**Exercise directions**
Number of lines with "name" in the data: give that figure by itself.
### Information supplied
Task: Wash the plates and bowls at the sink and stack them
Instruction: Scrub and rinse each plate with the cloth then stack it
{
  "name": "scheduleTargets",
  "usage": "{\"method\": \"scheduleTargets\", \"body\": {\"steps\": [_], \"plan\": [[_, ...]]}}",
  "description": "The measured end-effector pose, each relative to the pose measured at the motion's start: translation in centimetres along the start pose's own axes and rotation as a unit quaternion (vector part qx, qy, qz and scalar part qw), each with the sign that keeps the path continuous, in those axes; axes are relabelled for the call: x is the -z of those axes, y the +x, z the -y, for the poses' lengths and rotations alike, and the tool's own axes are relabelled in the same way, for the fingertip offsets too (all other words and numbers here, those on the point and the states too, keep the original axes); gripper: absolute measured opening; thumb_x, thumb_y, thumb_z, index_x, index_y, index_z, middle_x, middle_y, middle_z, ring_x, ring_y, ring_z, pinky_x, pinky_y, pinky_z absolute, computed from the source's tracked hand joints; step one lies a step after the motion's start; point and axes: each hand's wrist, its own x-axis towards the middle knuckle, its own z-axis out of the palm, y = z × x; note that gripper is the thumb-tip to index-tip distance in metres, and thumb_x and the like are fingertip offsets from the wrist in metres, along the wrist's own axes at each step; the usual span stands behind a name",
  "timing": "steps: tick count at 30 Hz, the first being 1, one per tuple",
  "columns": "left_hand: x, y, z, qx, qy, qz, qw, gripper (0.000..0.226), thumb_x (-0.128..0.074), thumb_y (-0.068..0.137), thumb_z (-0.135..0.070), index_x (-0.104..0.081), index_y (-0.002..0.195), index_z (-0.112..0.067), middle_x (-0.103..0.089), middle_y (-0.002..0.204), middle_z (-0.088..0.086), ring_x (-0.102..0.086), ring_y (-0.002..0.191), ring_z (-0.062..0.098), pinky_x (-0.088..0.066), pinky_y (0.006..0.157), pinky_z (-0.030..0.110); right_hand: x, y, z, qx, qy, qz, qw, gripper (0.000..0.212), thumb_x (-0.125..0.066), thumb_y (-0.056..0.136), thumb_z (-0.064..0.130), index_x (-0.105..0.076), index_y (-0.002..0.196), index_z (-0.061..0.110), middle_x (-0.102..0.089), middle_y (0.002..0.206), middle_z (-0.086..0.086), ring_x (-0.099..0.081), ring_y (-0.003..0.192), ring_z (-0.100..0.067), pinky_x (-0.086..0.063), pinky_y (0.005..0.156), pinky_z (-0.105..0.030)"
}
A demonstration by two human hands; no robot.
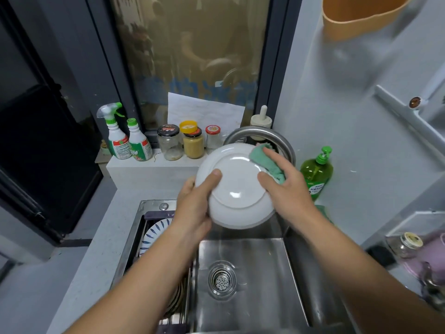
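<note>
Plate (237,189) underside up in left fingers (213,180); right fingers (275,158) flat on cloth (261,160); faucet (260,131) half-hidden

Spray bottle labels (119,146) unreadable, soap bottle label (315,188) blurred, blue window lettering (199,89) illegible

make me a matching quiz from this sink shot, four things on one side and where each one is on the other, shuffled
1 white plate
2 green cloth
3 soap bottle
4 blue-patterned plate

A in the sink's left side
B pressed under the right hand
C standing untouched at far right
D gripped by the left hand

Pairs: 1-D, 2-B, 3-C, 4-A
</note>
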Motion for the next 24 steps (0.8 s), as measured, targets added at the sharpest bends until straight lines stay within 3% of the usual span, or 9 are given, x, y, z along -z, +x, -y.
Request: {"method": "scheduleTargets", "body": {"steps": [3, 7, 10, 12, 14, 16, 18, 20, 24], "plan": [[0.7, 0.8, -1.8, 0.035, 0.113, 0.052, 0.992, 0.053, -0.082, 0.076, -0.014, -0.063, 0.124, -0.002, -0.077, 0.107, 0.021, -0.075, 0.086, 0.031, -0.063, 0.069, 0.039, 1.6, 0.9, 0.2, -0.004, -0.021, 0.068, 0.997, 0.052, -0.066, 0.089, 0.005, -0.062, 0.132, 0.034, -0.062, 0.129, 0.004, -0.061, 0.114, -0.01, -0.049, 0.104, -0.036], [0.5, 1.2, -1.3, 0.03, 0.101, 0.027, 0.994, 0.034, -0.078, 0.083, -0.006, -0.067, 0.115, -0.004, -0.077, 0.103, 0.02, -0.076, 0.083, 0.029, -0.062, 0.066, 0.037, 0.1, -0.2, -1.0, 0.006, -0.068, 0.03, 0.997, 0.052, -0.06, 0.095, 0.012, -0.052, 0.143, 0.03, -0.052, 0.14, 0.004, -0.049, 0.128, -0.008, -0.036, 0.107, -0.018], [0.0, 1.1, 0.6, 0.0, 0.029, -0.038, 0.999, 0.035, -0.076, 0.087, -0.005, -0.066, 0.12, -0.007, -0.078, 0.106, 0.016, -0.077, 0.091, 0.03, -0.063, 0.067, 0.037, -2.6, -3.2, -2.7, -0.001, -0.113, -0.01, 0.994, 0.063, -0.05, 0.096, 0.035, -0.028, 0.155, 0.03, -0.014, 0.164, 0.004, -0.014, 0.147, -0.001, -0.015, 0.12, -0.022], [-0.2, 1.1, 1.9, -0.005, -0.029, -0.071, 0.997, 0.036, -0.075, 0.088, -0.008, -0.064, 0.123, -0.009, -0.078, 0.108, 0.015, -0.077, 0.095, 0.03, -0.065, 0.074, 0.043, -5.0, -6.1, -3.2, 0.015, -0.145, -0.014, 0.989, 0.071, -0.044, 0.096, 0.04, -0.011, 0.158, 0.031, 0.017, 0.164, 0.012, 0.008, 0.144, 0.006, -0.003, 0.118, -0.018], [-0.3, 0.9, 2.9, 0.004, -0.07, -0.08, 0.994, 0.037, -0.074, 0.091, -0.01, -0.062, 0.126, -0.01, -0.077, 0.112, 0.016, -0.075, 0.103, 0.033, -0.061, 0.089, 0.054, -6.5, -7.8, -3.5, 0.041, -0.167, -0.018, 0.985, 0.072, -0.039, 0.095, 0.044, -0.006, 0.158, 0.032, 0.029, 0.159, 0.019, 0.017, 0.141, 0.01, 0.003, 0.111, -0.009], [-0.3, 0.6, 3.8, 0.014, -0.09, -0.059, 0.994, 0.04, -0.071, 0.092, -0.009, -0.062, 0.131, -0.01, -0.076, 0.117, 0.017, -0.072, 0.11, 0.035, -0.056, 0.098, 0.057, -6.1, -6.4, -3.8, 0.048, -0.147, -0.046, 0.987, 0.067, -0.042, 0.097, 0.04, -0.016, 0.157, 0.028, 0.017, 0.163, 0.015, 0.007, 0.144, 0.008, -0.002, 0.114, -0.01], [-0.2, 0.2, 4.5, 0.023, -0.083, -0.03, 0.996, 0.042, -0.07, 0.093, -0.007, -0.061, 0.134, -0.011, -0.075, 0.121, 0.016, -0.071, 0.114, 0.034, -0.054, 0.102, 0.058, -4.6, -3.8, -3.4, 0.011, -0.094, -0.078, 0.992, 0.059, -0.052, 0.099, 0.026, -0.029, 0.154, 0.024, -0.009, 0.164, 0.006, -0.014, 0.145, 0.0, -0.017, 0.116, -0.017], [0.0, -0.2, 4.6, 0.049, -0.071, -0.009, 0.996, 0.042, -0.068, 0.093, -0.004, -0.062, 0.135, -0.011, -0.075, 0.121, 0.016, -0.071, 0.115, 0.034, -0.057, 0.099, 0.055, -3.4, -1.9, -2.8, -0.018, -0.058, -0.073, 0.996, 0.056, -0.055, 0.097, 0.012, -0.038, 0.15, 0.024, -0.027, 0.158, 0.002, -0.029, 0.143, -0.007, -0.024, 0.114, -0.017], [1.1, 0.3, 2.8, 0.081, -0.04, 0.027, 0.996, 0.042, -0.07, 0.089, -0.004, -0.064, 0.13, -0.005, -0.075, 0.118, 0.021, -0.073, 0.109, 0.036, -0.064, 0.082, 0.046, -1.7, -0.3, -1.9, 0.004, -0.083, 0.002, 0.997, 0.055, -0.059, 0.094, 0.005, -0.047, 0.145, 0.023, -0.037, 0.152, 0.004, -0.034, 0.14, -0.008, -0.022, 0.103, -0.001]]}}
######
**Result below**
2